◆ EXERCISE DESCRIPTION
Copy out the data word for word. The images are not part of the copy.

◆ DATA
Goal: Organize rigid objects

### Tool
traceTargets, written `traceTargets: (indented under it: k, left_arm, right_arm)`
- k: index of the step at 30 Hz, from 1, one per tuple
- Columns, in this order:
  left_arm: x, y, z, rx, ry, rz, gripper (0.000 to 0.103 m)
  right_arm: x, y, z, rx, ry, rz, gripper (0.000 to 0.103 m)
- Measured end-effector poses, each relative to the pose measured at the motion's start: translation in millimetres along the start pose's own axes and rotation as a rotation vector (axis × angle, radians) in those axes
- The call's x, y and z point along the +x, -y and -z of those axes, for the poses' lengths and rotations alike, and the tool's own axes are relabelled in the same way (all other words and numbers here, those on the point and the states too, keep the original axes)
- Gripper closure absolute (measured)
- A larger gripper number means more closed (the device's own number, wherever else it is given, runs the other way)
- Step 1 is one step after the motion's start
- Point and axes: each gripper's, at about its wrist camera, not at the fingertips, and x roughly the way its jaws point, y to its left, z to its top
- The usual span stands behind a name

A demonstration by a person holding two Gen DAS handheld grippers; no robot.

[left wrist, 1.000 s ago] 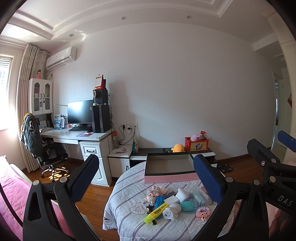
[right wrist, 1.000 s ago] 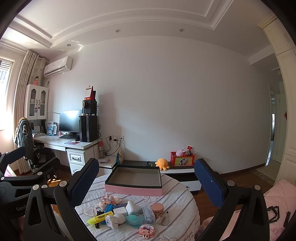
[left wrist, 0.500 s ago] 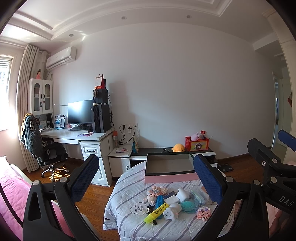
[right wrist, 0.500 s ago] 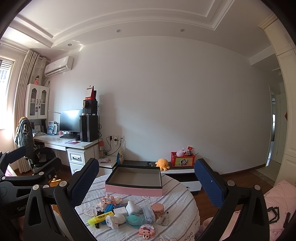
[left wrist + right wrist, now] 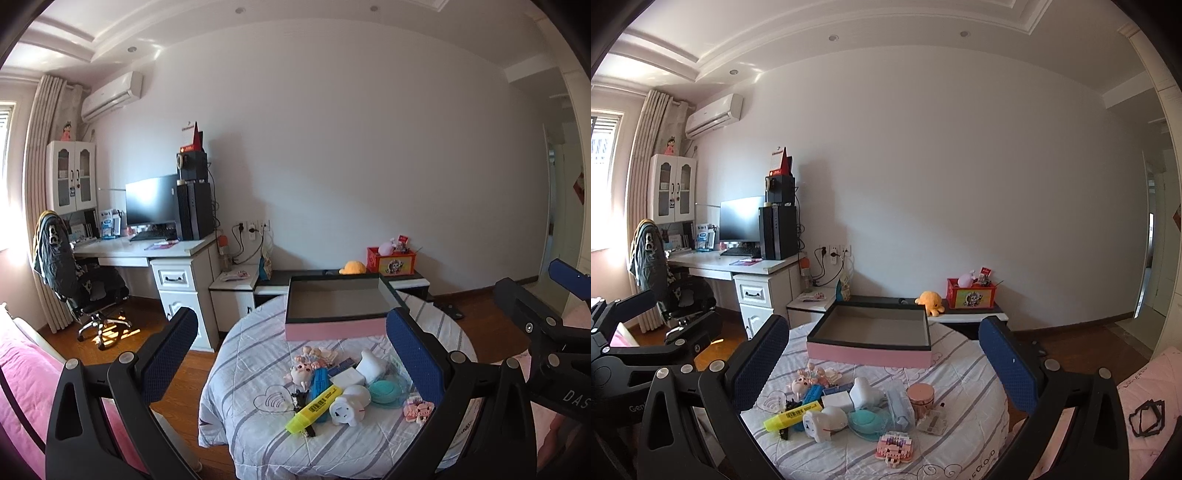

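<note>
A pile of small items lies on a round table with a striped cloth [image 5: 243, 373] [image 5: 964, 373]: a yellow highlighter [image 5: 314, 408] [image 5: 792, 415], a white toy animal [image 5: 349, 404] [image 5: 825, 421], a teal round case [image 5: 384, 392] [image 5: 866, 419], a pink brick figure [image 5: 417, 408] [image 5: 894, 445] and a pink jar [image 5: 921, 395]. Behind the pile stands an empty pink box [image 5: 340, 328] [image 5: 871, 356]. My left gripper [image 5: 291, 354] hangs open above the pile's near side, holding nothing. My right gripper [image 5: 882, 363] is open too, apart from every item.
A white desk [image 5: 147, 251] with a monitor and an office chair [image 5: 74, 280] stands at the left. A low cabinet [image 5: 960, 317] behind the table carries a red box and a yellow plush. Pink bedding [image 5: 22, 376] lies at the near left, wooden floor between.
Table and box sit a little higher in both views, as both grippers have tipped slightly downward. Both stay open and the items have not moved.
</note>
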Motion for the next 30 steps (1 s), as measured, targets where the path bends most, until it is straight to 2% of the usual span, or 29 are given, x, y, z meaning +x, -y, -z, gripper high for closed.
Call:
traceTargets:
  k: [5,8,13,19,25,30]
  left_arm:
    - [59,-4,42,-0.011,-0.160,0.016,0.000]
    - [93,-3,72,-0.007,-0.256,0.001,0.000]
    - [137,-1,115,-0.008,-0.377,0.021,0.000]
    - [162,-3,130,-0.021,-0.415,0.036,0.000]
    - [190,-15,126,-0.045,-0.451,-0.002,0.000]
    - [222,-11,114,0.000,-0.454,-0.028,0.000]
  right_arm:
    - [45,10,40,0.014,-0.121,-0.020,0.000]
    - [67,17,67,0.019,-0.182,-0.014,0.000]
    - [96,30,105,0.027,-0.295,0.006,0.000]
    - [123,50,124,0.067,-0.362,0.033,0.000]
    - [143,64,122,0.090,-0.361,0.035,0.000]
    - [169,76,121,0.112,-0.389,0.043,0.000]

◆ ANSWER BOX
Goal: Organize rigid objects

### Tool
traceTargets, written `traceTargets: (indented under it: k, left_arm, right_arm)`
- k: index of the step at 30 Hz, from 1, one per tuple
- Columns, in this order:
  left_arm: x, y, z, rx, ry, rz, gripper (0.000 to 0.103 m)
  right_arm: x, y, z, rx, ry, rz, gripper (0.000 to 0.103 m)
- Measured end-effector poses, each relative to the pose measured at the motion's start: translation in millimetres along the start pose's own axes and rotation as a rotation vector (axis × angle, radians) in those axes
- The call's x, y and z point along the +x, -y and -z of those axes, for the poses' lengths and rotations alike, and the tool's own axes are relabelled in the same way (all other words and numbers here, those on the point and the states too, keep the original axes)
- Gripper closure absolute (measured)
- A larger gripper number means more closed (the device's own number, wherever else it is given, runs the other way)
- Step 1 is one step after the motion's start
- Point and axes: each gripper's, at about its wrist camera, not at the fingertips, and x roughly the way its jaws point, y to its left, z to its top
- The usual span stands behind a name

A demonstration by a person holding two Gen DAS handheld grippers; no robot.

[left wrist, 1.000 s ago] 
[right wrist, 1.000 s ago] 
[left wrist, 0.500 s ago] 
[right wrist, 0.500 s ago] 
[left wrist + right wrist, now] 

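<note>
A pile of small items lies on a round table with a striped cloth [image 5: 243, 373] [image 5: 964, 373]: a yellow highlighter [image 5: 314, 408] [image 5: 792, 415], a white toy animal [image 5: 349, 404] [image 5: 825, 421], a teal round case [image 5: 384, 392] [image 5: 866, 419], a pink brick figure [image 5: 417, 408] [image 5: 894, 445] and a pink jar [image 5: 921, 395]. Behind the pile stands an empty pink box [image 5: 340, 328] [image 5: 871, 356]. My left gripper [image 5: 291, 354] hangs open above the pile's near side, holding nothing. My right gripper [image 5: 882, 363] is open too, apart from every item.
A white desk [image 5: 147, 251] with a monitor and an office chair [image 5: 74, 280] stands at the left. A low cabinet [image 5: 960, 317] behind the table carries a red box and a yellow plush. Pink bedding [image 5: 22, 376] lies at the near left, wooden floor between.
Table and box sit a little higher in both views, as both grippers have tipped slightly downward. Both stay open and the items have not moved.
</note>
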Motion for the next 30 steps (1 s), as measured, targets where the path bends most, until it is straight to 2% of the usual span, or 29 are given, x, y, z meaning +x, -y, -z, gripper high for closed.
Call:
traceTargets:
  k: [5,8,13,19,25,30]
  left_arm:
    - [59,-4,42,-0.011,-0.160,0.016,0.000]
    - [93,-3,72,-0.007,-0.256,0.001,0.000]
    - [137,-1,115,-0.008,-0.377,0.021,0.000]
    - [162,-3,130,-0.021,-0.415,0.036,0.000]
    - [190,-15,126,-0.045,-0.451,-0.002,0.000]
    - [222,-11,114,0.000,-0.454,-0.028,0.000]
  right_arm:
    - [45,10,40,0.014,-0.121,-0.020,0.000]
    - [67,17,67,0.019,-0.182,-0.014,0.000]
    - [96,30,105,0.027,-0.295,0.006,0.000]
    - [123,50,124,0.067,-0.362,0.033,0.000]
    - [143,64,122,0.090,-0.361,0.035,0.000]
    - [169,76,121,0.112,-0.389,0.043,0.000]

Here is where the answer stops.